/---

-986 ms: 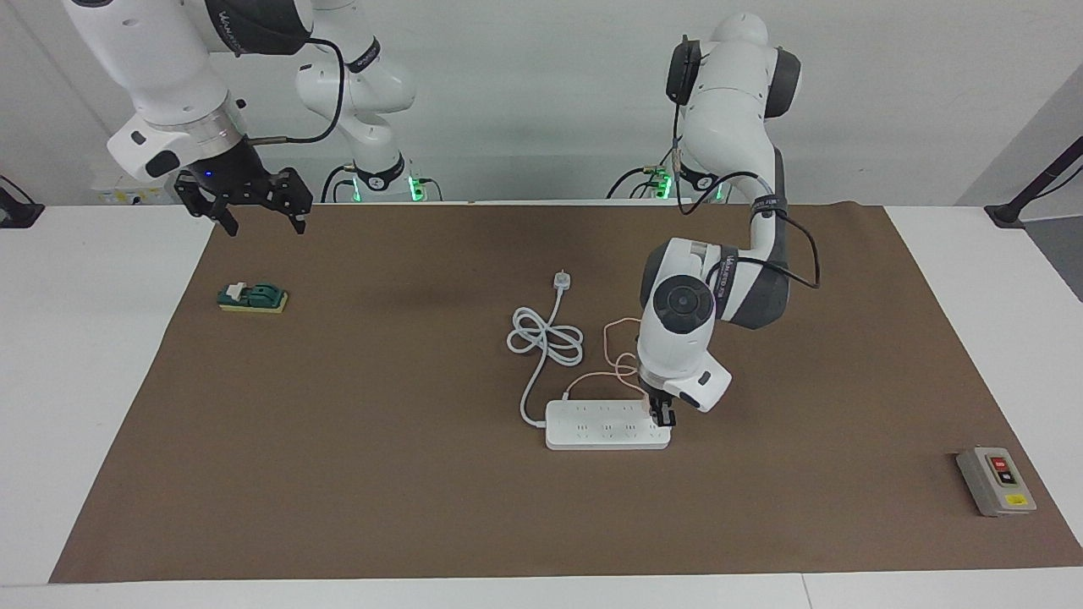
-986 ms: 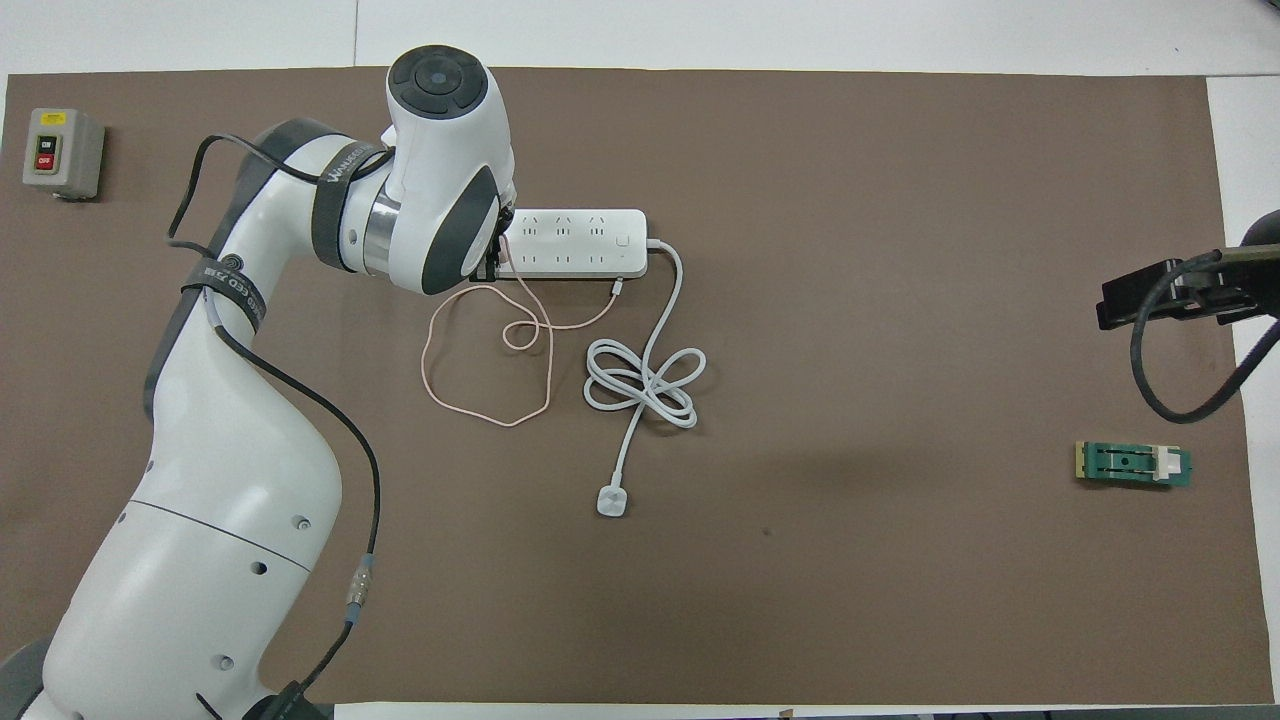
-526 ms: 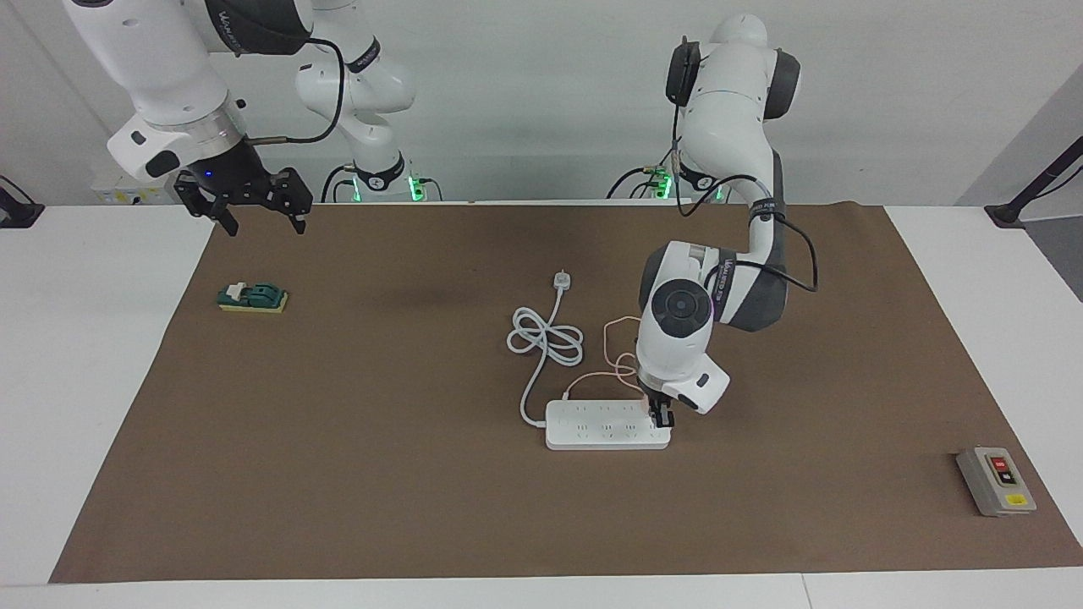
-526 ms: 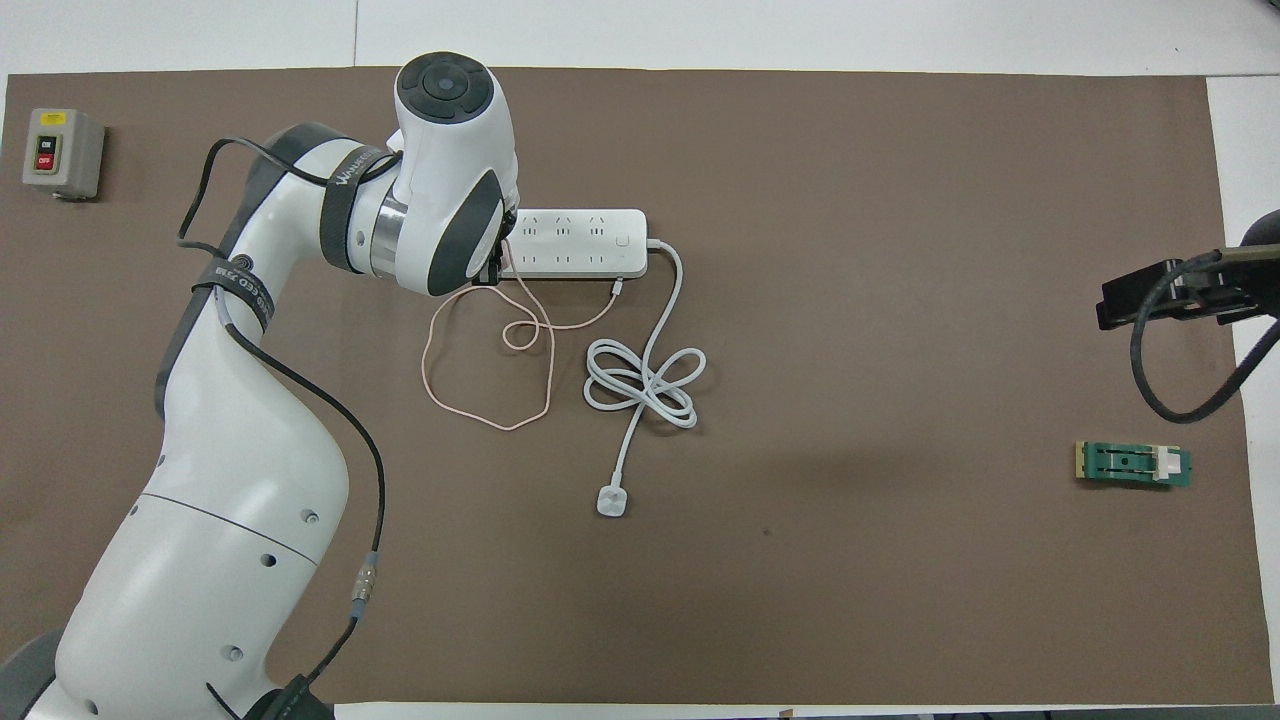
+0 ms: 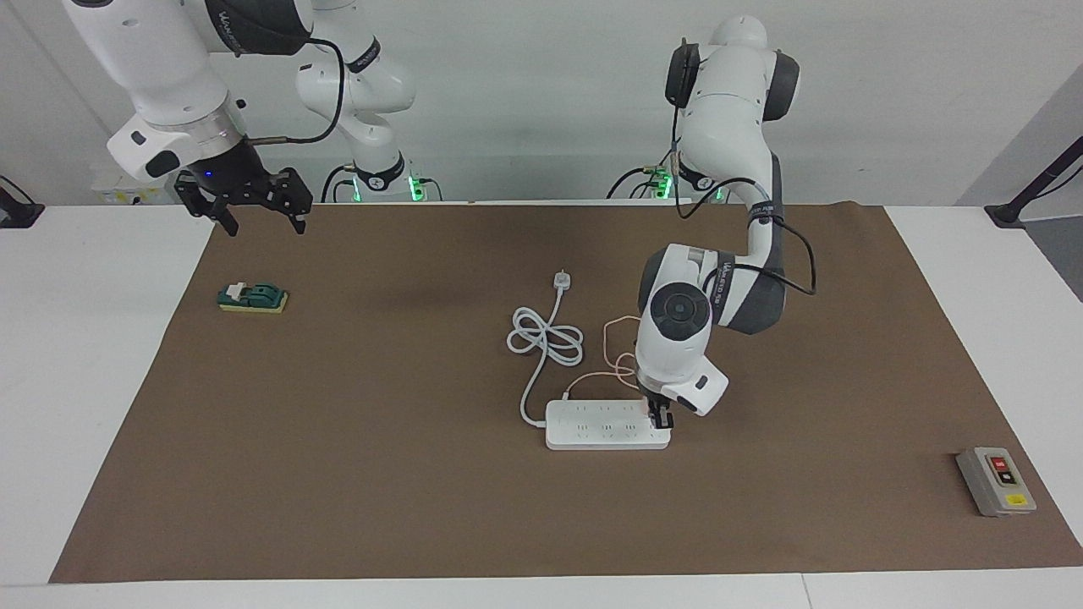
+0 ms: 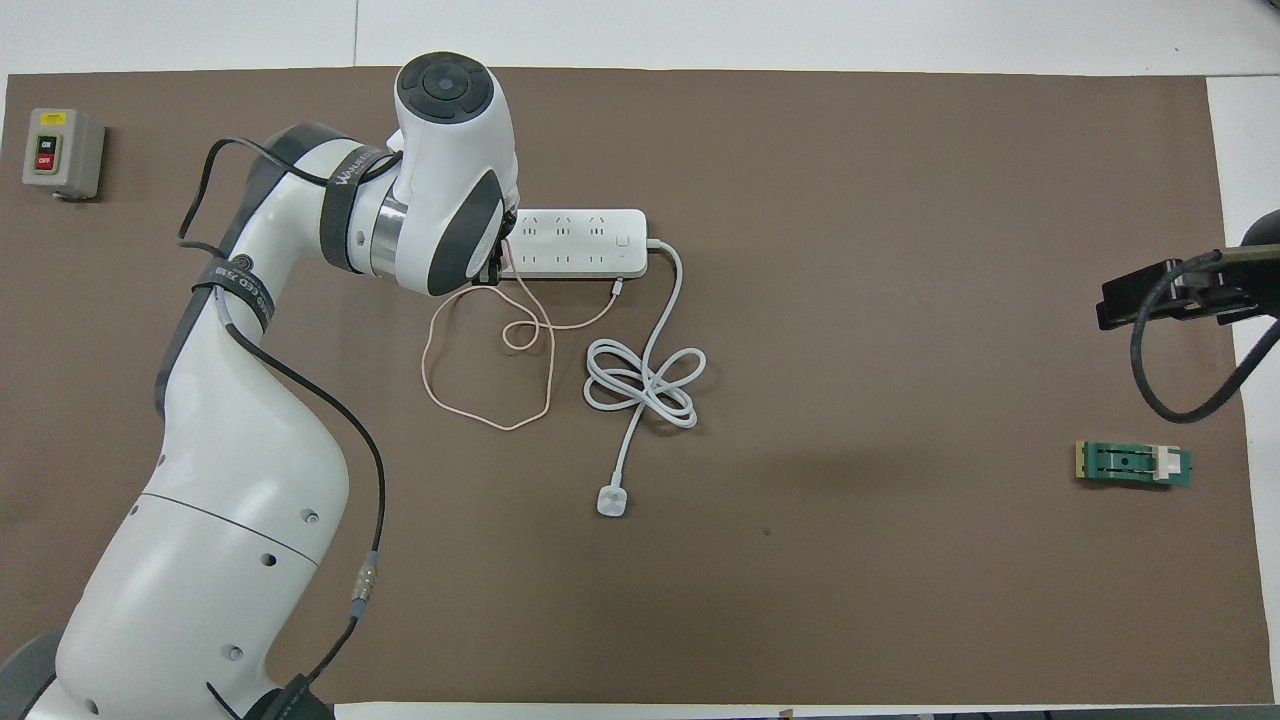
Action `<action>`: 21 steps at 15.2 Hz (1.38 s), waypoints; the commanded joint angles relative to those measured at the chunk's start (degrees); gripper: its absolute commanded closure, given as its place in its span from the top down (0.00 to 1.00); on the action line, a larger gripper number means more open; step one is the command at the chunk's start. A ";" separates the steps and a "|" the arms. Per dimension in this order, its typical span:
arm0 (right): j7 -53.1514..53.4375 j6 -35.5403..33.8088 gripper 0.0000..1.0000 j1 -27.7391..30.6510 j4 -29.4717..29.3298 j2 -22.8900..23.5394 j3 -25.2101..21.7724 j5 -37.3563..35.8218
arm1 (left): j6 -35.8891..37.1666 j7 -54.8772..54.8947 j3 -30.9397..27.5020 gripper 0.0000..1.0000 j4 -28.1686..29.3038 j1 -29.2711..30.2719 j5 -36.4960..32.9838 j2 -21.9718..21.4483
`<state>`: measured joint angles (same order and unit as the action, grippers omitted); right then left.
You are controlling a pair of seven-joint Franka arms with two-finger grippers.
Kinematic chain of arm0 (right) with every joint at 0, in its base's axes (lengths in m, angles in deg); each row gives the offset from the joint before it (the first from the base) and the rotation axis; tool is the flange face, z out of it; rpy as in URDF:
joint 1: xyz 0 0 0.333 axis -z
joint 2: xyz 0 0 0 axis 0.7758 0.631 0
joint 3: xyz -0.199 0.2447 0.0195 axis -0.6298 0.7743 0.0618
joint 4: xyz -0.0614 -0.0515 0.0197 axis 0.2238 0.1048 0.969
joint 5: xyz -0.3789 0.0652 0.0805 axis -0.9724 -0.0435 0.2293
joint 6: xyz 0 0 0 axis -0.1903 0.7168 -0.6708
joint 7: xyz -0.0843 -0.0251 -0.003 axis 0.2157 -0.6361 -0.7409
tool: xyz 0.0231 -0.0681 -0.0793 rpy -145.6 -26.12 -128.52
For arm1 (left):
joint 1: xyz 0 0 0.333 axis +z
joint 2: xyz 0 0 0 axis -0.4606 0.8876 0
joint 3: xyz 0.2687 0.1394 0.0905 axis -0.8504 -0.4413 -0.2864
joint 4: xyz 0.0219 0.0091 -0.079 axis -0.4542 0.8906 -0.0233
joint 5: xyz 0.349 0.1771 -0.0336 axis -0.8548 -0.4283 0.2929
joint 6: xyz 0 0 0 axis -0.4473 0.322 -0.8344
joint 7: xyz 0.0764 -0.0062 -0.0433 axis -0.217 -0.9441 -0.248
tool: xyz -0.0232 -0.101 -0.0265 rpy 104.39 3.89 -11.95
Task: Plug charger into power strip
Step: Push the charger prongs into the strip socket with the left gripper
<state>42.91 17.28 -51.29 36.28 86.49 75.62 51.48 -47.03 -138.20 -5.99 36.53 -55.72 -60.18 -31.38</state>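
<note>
Facing and overhead views, insertion stage. The left gripper (image 5: 659,416) stands low over the end of the power strip (image 5: 605,425) that points toward the left arm's end of the table, its fingers clamped on the charger (image 5: 651,411), of which only a small pale-pink sliver shows between the fingers and the strip's top face. Compared with 1 second ago, the left arm's wrist has shifted slightly toward the strip's middle and has settled; between half a second ago and now almost nothing moves. The thin pink cable (image 6: 487,370) keeps the same loops on the brown mat (image 5: 338,474), on the robots' side of the strip, and the strip itself has not slid. This stillness suggests that the prongs are at or in a socket and that the arm is pressing or checking the seat; whether they are fully home cannot be seen, since the gripper covers the joint. The strip's white coiled cord (image 6: 645,380) and its round-ended plug (image 6: 610,501) lie nearer to the robots than the strip. The right gripper (image 5: 254,201) waits with its fingers spread, raised over the mat's corner at the right arm's end, above the green block (image 5: 253,297). The grey button box (image 5: 996,480) sits untouched at the left arm's end.
</note>
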 commanded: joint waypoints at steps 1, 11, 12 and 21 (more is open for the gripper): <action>0.47 0.95 1.00 0.15 1.66 -1.26 0.33 -1.37 | -3.19 -0.21 -0.59 0.00 -0.17 -0.17 -0.61 3.28; 0.47 0.95 1.00 0.15 1.66 -1.26 0.33 -1.46 | -5.21 0.06 -0.51 0.00 0.18 -0.09 -0.61 4.25; 0.47 0.95 1.00 0.15 1.66 -1.26 0.33 -1.46 | -6.00 0.06 -0.59 0.00 0.27 -0.09 -0.61 4.34; 0.47 0.95 1.00 0.15 1.66 -1.26 0.33 -1.37 | -8.29 0.41 -0.59 0.00 0.71 0.09 -0.61 3.38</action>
<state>42.91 17.28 -51.29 36.29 86.49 75.62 51.48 -47.78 -138.03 -5.99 37.01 -55.73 -60.18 -31.34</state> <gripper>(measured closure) 0.000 0.714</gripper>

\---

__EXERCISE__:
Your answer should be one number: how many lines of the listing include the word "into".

__OUTPUT__:
2